En fin… reparar en cada logro llevaría un
tiempo infinito. Lo que quiero destacar es que el máximo referente de nuestro
sector, Néstor Kirchner y nuestra conductora Cristina Fernández han puesto en marcha un Proyecto Nacional y
Popular de Liberación con inclusión social; redistribución de ingresos; estatización
de las empresas estratégicas y utilización de los recursos naturales en
beneficio de la Nación y del Pueblo. Y eso es Democracia: igualdad de
oportunidades para cada uno de los argentinos que habitan este suelo y
fortalecimiento de los países latinoamericanos frente al poder económico de las
corporaciones y su monopolio de comunicación oligárquico e imperialista.

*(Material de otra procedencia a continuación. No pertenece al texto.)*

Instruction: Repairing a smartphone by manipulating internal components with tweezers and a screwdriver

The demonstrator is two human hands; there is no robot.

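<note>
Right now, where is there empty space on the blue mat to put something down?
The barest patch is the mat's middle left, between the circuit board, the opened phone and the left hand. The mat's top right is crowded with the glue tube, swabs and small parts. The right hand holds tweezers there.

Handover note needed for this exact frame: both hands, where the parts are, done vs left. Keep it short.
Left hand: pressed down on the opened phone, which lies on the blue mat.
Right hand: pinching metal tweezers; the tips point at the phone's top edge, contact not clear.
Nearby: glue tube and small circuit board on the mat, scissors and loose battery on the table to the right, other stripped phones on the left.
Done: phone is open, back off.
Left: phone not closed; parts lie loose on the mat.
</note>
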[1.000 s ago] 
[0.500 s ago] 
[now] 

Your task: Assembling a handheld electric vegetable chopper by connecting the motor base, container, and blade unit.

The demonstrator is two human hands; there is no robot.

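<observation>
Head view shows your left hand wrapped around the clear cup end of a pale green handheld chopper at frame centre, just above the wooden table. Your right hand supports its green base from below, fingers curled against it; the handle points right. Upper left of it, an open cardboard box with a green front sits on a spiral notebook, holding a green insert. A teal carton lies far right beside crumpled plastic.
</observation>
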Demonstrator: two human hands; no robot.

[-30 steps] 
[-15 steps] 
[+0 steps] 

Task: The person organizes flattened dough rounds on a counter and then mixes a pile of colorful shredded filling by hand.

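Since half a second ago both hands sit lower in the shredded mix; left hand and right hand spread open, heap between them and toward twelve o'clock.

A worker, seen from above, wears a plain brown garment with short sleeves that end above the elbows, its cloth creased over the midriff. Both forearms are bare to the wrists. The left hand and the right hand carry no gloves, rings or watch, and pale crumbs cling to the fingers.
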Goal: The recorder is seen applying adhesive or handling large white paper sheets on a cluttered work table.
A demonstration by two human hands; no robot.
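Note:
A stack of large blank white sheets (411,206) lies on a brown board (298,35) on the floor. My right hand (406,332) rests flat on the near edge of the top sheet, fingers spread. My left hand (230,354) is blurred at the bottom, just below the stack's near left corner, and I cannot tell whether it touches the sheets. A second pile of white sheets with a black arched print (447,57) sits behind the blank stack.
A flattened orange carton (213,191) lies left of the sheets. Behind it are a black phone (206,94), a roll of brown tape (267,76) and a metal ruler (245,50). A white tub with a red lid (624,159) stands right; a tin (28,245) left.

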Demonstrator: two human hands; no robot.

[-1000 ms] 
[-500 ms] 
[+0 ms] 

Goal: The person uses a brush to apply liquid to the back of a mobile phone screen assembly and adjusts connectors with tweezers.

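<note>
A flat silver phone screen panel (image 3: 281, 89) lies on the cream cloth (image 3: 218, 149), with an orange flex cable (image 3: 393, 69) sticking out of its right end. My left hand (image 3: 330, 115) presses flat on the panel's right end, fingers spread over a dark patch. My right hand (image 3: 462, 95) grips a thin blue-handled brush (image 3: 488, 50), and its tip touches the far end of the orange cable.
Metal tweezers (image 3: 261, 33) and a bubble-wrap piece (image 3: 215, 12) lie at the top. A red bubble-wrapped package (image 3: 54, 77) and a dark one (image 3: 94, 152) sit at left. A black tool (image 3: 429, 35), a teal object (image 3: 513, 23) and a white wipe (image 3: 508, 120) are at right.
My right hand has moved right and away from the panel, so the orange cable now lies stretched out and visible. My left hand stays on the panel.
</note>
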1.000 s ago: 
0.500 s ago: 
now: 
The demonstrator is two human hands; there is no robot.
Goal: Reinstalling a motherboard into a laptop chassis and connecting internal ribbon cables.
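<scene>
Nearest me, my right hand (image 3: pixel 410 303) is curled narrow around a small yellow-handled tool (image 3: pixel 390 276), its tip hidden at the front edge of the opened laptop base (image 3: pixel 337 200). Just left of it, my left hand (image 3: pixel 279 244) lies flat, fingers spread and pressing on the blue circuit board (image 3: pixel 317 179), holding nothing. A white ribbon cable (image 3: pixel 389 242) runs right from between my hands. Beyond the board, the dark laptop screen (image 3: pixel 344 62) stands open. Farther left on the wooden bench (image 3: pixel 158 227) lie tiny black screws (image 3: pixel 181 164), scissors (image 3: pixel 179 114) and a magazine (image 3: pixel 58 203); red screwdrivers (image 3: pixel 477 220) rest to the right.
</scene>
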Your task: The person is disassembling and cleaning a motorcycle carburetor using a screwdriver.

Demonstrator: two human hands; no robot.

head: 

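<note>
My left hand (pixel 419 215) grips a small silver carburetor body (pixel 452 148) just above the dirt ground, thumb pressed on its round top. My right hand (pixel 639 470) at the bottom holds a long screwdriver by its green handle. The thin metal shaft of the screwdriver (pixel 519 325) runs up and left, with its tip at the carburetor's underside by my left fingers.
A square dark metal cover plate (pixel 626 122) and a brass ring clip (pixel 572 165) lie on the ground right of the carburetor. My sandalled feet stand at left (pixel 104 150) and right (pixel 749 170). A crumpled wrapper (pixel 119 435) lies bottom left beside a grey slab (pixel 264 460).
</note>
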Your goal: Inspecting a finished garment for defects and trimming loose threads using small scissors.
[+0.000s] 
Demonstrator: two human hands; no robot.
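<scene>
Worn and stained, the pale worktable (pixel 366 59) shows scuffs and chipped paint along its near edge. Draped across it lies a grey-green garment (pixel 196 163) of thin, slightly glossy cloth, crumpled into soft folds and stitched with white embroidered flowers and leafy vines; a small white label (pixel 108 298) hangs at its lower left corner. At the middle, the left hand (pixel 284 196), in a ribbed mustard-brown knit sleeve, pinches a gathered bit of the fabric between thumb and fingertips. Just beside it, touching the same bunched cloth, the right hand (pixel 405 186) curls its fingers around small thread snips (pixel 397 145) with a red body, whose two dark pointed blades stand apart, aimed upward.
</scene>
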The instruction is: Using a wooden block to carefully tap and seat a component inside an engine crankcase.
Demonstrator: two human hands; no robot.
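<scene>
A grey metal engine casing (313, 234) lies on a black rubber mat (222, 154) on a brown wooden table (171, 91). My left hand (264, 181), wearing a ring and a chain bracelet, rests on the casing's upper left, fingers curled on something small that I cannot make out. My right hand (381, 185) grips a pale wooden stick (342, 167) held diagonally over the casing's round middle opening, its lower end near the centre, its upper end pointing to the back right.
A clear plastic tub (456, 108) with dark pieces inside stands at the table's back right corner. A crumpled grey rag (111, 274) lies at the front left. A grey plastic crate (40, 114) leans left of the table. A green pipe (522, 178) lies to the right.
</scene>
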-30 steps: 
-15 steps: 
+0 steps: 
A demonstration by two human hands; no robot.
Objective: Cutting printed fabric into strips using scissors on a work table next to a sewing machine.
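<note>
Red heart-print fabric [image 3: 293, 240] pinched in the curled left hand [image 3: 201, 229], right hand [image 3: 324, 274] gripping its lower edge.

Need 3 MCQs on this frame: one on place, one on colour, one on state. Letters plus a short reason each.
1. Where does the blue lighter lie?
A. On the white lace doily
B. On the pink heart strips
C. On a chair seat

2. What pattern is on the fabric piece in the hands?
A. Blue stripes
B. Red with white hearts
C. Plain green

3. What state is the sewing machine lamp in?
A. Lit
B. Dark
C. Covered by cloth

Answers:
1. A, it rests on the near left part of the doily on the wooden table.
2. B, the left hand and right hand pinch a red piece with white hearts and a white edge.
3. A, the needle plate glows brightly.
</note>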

Desde esta trinchera que ocupo por voto y
mandato popular y por el profundo amor que siento por mi Patria, reafirmo mi
apoyo incondicional al Proyecto Nacional y Popular de Liberación que lleva
adelante este gobierno. Porque nuestro deber como militantes es acompañar a la
Presidenta para lograr la profundización de este modelo; un modelo que tiene en
los valores democráticos su razón de ser. Así nos lo pidió Néstor y así será.